Of course, if you are operating outside of code requirements, there are all sorts of ways to accomplish bracing, but use of T strapping is not a listed means in the prescriptive guide. Perhaps you should discuss this with your building inspector first.


----------



## munsonr1 (Feb 1, 2011)

Thanks for the help. Daniel, I am adding diagonal bracing, but in addition to that I read about sway bracing, which would be more what TrapperL suggested. The only thing I would worry about on that Simpson product you suggested is that I would need to cut through all of my joists. I think I am going to wait and see once the deck is completed if there is any sway, and if so, add the 2x4 diagonally across the length of the deck. I never did see the requirement for sway bracing in any of the code files I saw. Thanks again for the help.


----------



## Daniel Holzman (Mar 10, 2009)

I finally figured out what you meant by sway bracing, as you noted it is different than diagonal bracing. I found this definition on Decks.com

_*All decks using horizontal decking should have a diagonal sway brace to prevent racking. You may install a metal "T" brace which is a long metal strip diagonally across the top of the joists or install a diagonal deck board across the bottom of the deck frame. Decks using diagonal decking do not require sway bracing.

*_This description was accompanied by a diagram showing the Simpson style T brace attached diagonally across the top of the joists.

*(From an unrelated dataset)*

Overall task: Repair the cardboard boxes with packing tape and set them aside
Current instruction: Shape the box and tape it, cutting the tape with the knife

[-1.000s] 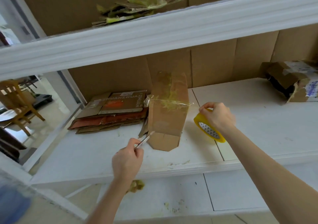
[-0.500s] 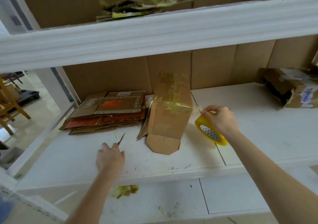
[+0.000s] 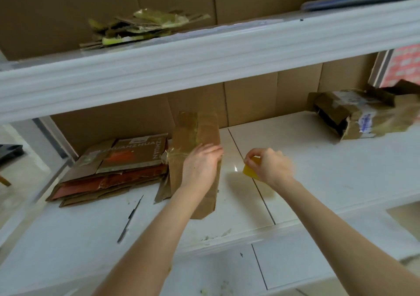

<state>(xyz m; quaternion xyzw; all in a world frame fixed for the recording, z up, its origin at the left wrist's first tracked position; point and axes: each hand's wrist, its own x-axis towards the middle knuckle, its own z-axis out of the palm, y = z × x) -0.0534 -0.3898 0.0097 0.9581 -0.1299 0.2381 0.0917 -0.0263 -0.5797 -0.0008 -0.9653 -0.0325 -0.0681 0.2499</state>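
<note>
**Cutter down, left hand flat on box**

Against the view a second back, the cutter (image 3: 130,218) is no longer held. It is seen lying free on the near left of the shelf (image 3: 318,170), well apart from both hands. The left hand (image 3: 200,162), which pinched it then, is now laid on the box (image 3: 197,134). Its fingers are straight and together, flat over the tape band across the box's middle.

The right hand (image 3: 270,168) is little changed. It is curled round the yellow tape roll (image 3: 251,172), which is mostly hidden by the fingers.

Judgement: the cutting step is taken as finished, and the band is being pressed down. Setting the box aside is judged close. Whether the strip is fully severed from the roll cannot be told; only a glint is noted between them.

Position: the box is found mid-shelf, just right of the flat stack (image 3: 113,166) and directly under the left palm. The roll is held just right of the box's right edge, apart from it. A torn box (image 3: 363,116) is noted far right, untouched.
</note>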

I think this type of bracing is intended to be either a substitute or a complement to diagonal bracing is described in the Prescriptive Guide. By installing a diagonal structural element across the joists, you would effectively resist racking of the structure because of the triangle geometry. I saw that a few builders install the T brace on the bottom of the joists, presumably so as not to interfere with decking installation.

The Prescriptive Code does not discuss this technique, it refers only to diagonal bracing of the posts. Perhaps someone on here has experience with both techniques, and can comment on whether T bracing alone is adequate. On my deck, which is approximately 24 ft x 15 feet, I did not use T bracing, but I did diagonally brace the 6x6 posts. There is no detectable sway in my deck.

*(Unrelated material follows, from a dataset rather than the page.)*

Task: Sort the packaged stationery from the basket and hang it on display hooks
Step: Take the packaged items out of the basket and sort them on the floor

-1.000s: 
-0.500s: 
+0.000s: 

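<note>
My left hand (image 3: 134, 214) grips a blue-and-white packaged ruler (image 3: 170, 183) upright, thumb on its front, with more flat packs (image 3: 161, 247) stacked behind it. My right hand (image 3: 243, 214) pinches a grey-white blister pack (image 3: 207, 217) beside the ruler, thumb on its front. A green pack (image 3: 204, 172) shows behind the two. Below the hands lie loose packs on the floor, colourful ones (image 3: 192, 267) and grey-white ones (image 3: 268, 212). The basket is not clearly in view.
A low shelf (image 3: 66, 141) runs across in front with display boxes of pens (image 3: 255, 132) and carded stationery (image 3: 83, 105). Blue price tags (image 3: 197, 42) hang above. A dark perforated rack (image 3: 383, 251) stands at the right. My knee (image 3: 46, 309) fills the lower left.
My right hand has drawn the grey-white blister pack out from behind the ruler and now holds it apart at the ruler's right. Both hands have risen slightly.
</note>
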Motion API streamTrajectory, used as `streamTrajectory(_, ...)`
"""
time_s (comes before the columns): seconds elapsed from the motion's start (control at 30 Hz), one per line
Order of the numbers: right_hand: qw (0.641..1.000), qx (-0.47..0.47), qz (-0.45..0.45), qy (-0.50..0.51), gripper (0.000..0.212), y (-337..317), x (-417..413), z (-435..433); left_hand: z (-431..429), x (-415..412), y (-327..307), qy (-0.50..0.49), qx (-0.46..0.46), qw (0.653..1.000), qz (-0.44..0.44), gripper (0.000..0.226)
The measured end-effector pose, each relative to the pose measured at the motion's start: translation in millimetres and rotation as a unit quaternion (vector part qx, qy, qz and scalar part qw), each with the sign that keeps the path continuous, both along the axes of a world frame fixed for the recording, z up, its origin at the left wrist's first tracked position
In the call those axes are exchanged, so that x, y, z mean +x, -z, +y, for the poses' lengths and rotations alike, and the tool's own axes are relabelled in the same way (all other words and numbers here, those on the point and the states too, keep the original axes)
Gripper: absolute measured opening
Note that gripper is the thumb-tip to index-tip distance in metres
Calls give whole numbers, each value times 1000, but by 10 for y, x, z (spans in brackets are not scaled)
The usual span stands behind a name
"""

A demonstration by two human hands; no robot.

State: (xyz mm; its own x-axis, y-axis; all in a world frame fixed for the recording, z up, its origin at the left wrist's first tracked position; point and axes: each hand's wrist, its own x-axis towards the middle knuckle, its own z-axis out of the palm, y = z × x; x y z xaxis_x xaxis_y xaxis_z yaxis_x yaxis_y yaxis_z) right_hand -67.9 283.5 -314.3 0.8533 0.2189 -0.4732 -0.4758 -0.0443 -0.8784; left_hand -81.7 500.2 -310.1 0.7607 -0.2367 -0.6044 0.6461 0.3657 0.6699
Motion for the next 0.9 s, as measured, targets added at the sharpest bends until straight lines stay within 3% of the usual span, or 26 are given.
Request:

Curiously, the term "diagonal sway bracing" is used on the website _*Inspectapedia *_to refer to what the Prescriptive Guide describes as diagonal bracing. This confusion of terms is unfortunate, since the Inspectapedia website points out that diagonal sway bracing is designed to stiffen posts and resist racking of the deck, which is correct, however it is a different technique than the T brace described above.


----------